Restate verbatim the span of lines below between the line with "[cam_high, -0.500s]" and the line with "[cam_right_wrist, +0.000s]", including those two lines, and only that span.

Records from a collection
>>>>>
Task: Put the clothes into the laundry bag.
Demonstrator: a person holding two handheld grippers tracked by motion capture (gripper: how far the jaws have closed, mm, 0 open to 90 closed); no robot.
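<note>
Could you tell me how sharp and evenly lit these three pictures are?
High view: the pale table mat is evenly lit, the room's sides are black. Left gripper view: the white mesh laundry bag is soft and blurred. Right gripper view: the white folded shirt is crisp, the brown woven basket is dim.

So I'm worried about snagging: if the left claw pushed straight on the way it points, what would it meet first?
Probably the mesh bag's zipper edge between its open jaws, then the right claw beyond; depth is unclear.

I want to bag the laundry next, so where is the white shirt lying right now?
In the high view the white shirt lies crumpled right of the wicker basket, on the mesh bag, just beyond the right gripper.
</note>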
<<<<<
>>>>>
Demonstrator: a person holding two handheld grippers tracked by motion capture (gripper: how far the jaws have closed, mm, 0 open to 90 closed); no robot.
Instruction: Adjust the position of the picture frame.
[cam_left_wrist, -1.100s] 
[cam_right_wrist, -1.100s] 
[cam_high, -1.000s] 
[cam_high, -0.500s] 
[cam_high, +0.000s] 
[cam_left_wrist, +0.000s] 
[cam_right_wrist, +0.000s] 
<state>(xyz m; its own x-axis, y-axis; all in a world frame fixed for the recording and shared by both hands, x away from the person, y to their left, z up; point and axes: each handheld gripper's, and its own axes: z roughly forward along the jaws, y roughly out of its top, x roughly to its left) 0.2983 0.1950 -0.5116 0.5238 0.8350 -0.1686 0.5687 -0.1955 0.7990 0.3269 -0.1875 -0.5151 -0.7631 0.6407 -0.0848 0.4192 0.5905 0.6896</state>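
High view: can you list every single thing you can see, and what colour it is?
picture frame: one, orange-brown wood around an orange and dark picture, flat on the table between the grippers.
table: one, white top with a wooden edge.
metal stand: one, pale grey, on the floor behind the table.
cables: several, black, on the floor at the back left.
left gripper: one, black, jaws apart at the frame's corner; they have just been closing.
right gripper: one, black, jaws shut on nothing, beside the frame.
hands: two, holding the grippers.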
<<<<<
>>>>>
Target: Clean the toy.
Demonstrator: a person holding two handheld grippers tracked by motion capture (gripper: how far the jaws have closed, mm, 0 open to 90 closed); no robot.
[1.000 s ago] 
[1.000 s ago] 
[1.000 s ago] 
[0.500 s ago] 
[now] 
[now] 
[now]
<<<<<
Response to the task:
[cam_high, -0.500s] 
[cam_high, +0.000s] 
[cam_left_wrist, +0.000s] 
[cam_right_wrist, +0.000s] 

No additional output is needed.